Wednesday, February 26, 2020

1) Allen v. Ives, No. 18-35001 (2-24-20)(Fletcher w/Christen; dissent by Callahan). Reversing a dismissal for lack of jurisdiction, the majority held that a career offender under the old mandatory guidelines may be “actually innocent” under 28 U.S.C. § 2241 if his state conviction for sale of marijuana is found not to be a “controlled substance offense” under Taylor, Deschamps, and Mathis.

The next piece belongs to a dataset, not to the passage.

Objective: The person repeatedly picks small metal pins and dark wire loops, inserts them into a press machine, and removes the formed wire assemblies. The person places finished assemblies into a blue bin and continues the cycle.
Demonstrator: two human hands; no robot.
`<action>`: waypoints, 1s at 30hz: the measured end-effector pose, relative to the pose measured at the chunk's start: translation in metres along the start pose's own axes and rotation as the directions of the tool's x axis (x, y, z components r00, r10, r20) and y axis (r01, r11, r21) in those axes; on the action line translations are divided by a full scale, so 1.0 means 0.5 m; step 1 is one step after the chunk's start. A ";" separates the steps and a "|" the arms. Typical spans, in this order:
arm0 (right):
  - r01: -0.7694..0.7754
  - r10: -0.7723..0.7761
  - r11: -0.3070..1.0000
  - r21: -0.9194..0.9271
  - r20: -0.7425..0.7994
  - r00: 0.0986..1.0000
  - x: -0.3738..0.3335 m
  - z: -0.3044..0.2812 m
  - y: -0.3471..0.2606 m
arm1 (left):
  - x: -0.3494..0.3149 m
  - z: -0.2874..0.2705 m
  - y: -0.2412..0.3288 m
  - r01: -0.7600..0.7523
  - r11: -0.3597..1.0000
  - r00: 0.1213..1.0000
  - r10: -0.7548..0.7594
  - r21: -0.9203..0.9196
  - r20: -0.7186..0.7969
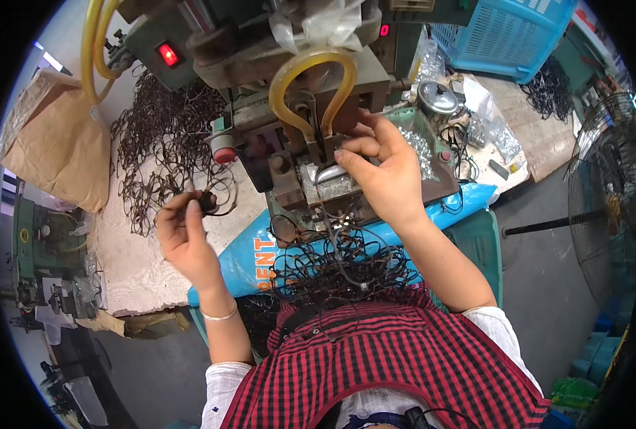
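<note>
My left hand (188, 239) is closed, thumb against fingers, on a thin dark cord (226, 187) that loops out past the fingertips, beside a tangled heap of the same cords (164, 118). My right hand (388, 168) reaches in at the press's metal tooling (323, 151), its thumb and fingers bent around the front of it. Whatever sits between those fingertips is too small to make out. From the tooling a dark cord hangs down toward another pile of cords (339, 264) at my lap. A yellow tube (282, 82) arches over the tooling.
On the green press bed, a tray of small shiny metal pieces (416, 146) lies right of my hand. A red push button (223, 154) is at left. Blue plastic sheeting (246, 261) covers the table's front edge. Farther out are a blue basket (507, 43), a lidded metal pot (437, 98) and a fan (607, 207).
</note>
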State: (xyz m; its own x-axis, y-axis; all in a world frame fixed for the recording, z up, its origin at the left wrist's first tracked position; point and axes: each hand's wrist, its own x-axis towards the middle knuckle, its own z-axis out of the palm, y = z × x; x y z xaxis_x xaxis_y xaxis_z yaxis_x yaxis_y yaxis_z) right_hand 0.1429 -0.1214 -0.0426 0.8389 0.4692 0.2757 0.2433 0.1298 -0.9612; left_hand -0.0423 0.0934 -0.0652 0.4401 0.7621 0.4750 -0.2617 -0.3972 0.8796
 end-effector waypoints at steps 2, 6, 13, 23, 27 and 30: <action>-0.137 0.126 0.971 0.197 0.063 0.990 0.002 0.005 -0.012 | 0.020 0.045 0.103 -0.203 0.922 0.973 0.228 -0.330 0.037; -0.197 0.166 0.927 0.320 0.122 0.979 -0.002 0.029 -0.033 | 0.076 0.121 0.164 -0.370 0.926 0.919 0.376 -0.067 0.119; 0.001 -0.002 1.000 0.018 0.104 0.995 -0.031 -0.013 -0.052 | 0.029 0.118 0.149 -0.435 0.853 0.840 0.500 -0.287 0.211; 0.111 -0.336 0.485 -0.867 -0.068 0.939 -0.005 -0.196 0.146 | -0.015 0.166 0.124 -0.863 0.494 0.310 0.683 -0.106 0.661; 0.025 -0.276 0.666 -0.745 -0.215 0.937 -0.003 -0.193 0.150 | -0.017 0.166 0.125 -0.864 0.491 0.285 0.665 -0.116 0.691; 0.052 -0.292 0.673 -0.738 -0.201 0.935 0.001 -0.196 0.152 | -0.011 0.167 0.119 -0.846 0.515 0.296 0.667 -0.136 0.683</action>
State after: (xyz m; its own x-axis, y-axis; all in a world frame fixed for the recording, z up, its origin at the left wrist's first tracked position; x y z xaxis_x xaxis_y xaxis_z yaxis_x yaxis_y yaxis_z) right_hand 0.2096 -0.1971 -0.1148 0.8112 0.2254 0.5395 0.5663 -0.5328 -0.6289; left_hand 0.0115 0.0228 -0.0136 0.5430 -0.3885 0.7444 -0.6241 -0.7799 0.0482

Even though the petitioner got relief under the First Step Act, his petition is not moot because supervised release can be reduced.

Callahan dissented, arguing that the 2255(e) escape hatch is foreclosed by prior precedent.

Congrats to AFPD Elizabeth Daily, FPD Ore (Portland).

The decision is here:

(2) Ross v. Williams, No. 16-16533 (2-24-20)(en banc)(Friedland; dissent by Ikuta). This is a “related back” issue under habeas.  The 9th holds, in essence, that Fed R Civ Pro 10(c) is satisfied when a pro se petitioner sets out specific grounds for relief in an attached court decision. The amended and original petitions share a common core of operative set of facts.

The dissent argues that the standard is unworkable broad, too complex, inconsistent with habeas pleadings, AEDPA’s statute of limitations, and even Supreme Court precedent.

Congrats to AFPD Jon Kirshbaum, Nev FPD (Las Vegas). Amicus support provided by David Porter and Gabriel Chin, NACDL and Aoki Center for Critical Race and Nation Studies.